What happens if such a device is not enrolled by the customer but still connected in a "naked" state? How does this impact security, and is it possible for an attacker to perform a "drive-by" enrollment procedure of many devices? How should a device behave in this situation? The safest option (for the user at least) would be to not allow the device to work with full functionality if it has not been enrolled. This concern is particularly applicable for cases where smart objects are sold with default passwords or passwords using semi-public information; an example is Raspberry Pi computers with Linux images that use a default password [RaspberryPi].

如果客户未注册此类设备,但仍以“裸”状态连接,会发生什么情况?这对安全性有何影响?攻击者是否有可能对许多设备执行“按需驾驶”注册过程?在这种情况下,设备应该如何工作?最安全的选择(至少对用户而言)是,如果设备尚未注册,则不允许其使用全部功能。这种担忧尤其适用于智能对象使用默认密码或使用半公开信息的密码销售的情况;例如,带有Linux映像的Raspberry Pi计算机使用默认密码[RaspberryPi]。

4. Summary
4. 总结

Designing for a smart object environment is about making an optimization decision that needs to take technical aspects, usage scenarios, security threats, and business models into account. Some design constraints may be considered fixed while others are flexible. Compromises will need to be made, but they should not be made at the expense of security functionality.

为智能对象环境设计是指做出优化决策,需要考虑技术方面、使用场景、安全威胁和业务模型。一些设计约束可能被认为是固定的,而另一些则是灵活的。需要做出妥协,但不应以牺牲安全功能为代价。

Designing a software update mechanism into the system is crucial to ensure that functionality can be enhanced and vulnerabilities can be fixed. Also, security threats are perceived differently over time. For example, many people considered pervasive monitoring less important prior to the Snowden revelations.

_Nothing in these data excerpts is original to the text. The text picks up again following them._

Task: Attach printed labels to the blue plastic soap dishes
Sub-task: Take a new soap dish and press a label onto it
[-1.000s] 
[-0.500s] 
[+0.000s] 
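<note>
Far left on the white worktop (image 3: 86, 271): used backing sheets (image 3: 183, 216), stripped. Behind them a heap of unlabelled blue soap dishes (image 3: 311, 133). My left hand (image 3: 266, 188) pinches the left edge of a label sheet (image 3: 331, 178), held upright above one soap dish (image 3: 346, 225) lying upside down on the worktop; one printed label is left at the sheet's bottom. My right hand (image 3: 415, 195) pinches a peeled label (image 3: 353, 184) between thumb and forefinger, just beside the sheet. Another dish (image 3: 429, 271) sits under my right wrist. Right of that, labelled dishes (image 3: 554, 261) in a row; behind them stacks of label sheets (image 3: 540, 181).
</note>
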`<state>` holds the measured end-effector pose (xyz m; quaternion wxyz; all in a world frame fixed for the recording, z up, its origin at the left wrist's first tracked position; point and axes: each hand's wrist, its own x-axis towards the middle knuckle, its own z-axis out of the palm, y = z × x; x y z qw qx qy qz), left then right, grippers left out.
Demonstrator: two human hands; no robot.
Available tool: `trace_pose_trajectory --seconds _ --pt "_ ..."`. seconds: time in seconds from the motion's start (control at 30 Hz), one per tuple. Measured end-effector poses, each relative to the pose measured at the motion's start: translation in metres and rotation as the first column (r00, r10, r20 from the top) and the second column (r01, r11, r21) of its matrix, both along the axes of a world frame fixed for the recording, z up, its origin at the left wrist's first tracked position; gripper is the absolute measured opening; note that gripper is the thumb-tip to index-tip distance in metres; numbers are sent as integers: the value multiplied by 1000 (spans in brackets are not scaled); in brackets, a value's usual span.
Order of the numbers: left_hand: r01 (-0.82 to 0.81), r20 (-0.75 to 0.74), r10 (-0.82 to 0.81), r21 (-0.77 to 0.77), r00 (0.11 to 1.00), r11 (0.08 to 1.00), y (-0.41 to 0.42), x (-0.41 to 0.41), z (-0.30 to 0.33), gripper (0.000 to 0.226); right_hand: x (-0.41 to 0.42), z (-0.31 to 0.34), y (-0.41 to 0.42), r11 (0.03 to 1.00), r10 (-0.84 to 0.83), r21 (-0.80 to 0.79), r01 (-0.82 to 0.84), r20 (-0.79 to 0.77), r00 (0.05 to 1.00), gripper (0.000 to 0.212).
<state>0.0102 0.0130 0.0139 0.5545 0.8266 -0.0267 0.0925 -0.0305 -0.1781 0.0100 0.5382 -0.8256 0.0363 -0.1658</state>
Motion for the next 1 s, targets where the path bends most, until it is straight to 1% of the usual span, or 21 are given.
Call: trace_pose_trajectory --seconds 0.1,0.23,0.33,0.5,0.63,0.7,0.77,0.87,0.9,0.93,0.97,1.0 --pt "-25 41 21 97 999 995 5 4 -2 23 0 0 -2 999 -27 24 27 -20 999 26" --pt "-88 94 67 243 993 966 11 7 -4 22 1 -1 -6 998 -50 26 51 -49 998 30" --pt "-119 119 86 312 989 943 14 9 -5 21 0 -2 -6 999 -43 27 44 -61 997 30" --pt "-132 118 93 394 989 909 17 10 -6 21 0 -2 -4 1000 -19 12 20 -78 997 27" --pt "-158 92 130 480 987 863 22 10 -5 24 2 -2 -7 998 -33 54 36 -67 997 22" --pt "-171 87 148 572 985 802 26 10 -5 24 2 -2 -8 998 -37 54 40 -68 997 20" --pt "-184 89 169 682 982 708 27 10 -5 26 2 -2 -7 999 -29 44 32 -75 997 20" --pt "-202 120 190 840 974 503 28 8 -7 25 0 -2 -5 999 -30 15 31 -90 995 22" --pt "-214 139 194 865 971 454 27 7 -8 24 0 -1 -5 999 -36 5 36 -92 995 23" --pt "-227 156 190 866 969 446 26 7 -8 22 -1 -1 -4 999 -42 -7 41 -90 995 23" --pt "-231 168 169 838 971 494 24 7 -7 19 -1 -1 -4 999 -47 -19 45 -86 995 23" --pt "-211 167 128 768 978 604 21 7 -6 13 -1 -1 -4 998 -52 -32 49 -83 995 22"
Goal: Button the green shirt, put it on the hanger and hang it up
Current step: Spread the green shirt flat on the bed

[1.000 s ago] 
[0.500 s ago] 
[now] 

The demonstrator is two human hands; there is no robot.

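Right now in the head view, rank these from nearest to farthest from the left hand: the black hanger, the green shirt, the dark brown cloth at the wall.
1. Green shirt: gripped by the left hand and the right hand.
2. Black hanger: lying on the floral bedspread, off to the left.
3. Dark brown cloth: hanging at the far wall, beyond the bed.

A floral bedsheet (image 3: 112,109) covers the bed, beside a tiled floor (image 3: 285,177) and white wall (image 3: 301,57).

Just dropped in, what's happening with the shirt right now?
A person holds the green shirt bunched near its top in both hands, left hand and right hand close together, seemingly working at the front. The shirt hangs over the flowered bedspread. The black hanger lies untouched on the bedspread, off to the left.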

在系统中设计软件更新机制对于确保功能增强和漏洞修复至关重要。此外,随着时间的推移,人们对安全威胁的看法也有所不同。例如,在斯诺登事件曝光之前,许多人认为普遍监控不那么重要。

New research and standardization on cryptographic algorithms (like encryption algorithms, hash functions, keyed message digests, and public key crypto systems) that are tailored to smart object environments was not seen as worthwhile by the participants. A huge range of algorithms already exist, and standardized authentication and key exchange protocols can be customized to use almost any selection of algorithms available today.

参与者认为,针对智能对象环境定制的加密算法(如加密算法、哈希函数、密钥消息摘要和公钥加密系统)的新研究和标准化并不值得。已经存在大量的算法,并且可以定制标准化的身份验证和密钥交换协议,以使用当今几乎任何可用的算法选择。

The integration of various building blocks into a complete system was considered important, and this document highlights a number of those areas in Section 3. Searching for a single, universally applicable

将各种构件集成到一个完整的系统中被认为是重要的,本文件在第3节中重点介绍了其中的一些领域。寻找单一的、普遍适用的

smart object security architecture was seen as a hopeless journey given the large number of use cases, business models, and constraints.

考虑到大量的用例、业务模型和约束,智能对象安全体系结构被视为一次无望的旅程。

In response to the workshop, follow-up work happened in a number of areas (and standardization activities are still ongoing). Here are a few examples:

针对研讨会,在一些领域开展了后续工作(标准化活动仍在进行)。以下是几个例子:

o The Light-Weight Implementation Guidance (LWIG) working group was created to offer a venue to collect experiences from implementers of IP stacks, including security protocols, in constrained devices. The ability to tune IETF protocols via extensions and parameter choices gives implementers a lot of flexibility to meet the constraints of a smart object environment.

o 创建轻量级实施指南(LWIG)工作组是为了提供一个场所,从受限设备中的IP堆栈(包括安全协议)实施者那里收集经验。通过扩展和参数选择优化IETF协议的能力为实现者提供了很大的灵活性,以满足智能对象环境的约束。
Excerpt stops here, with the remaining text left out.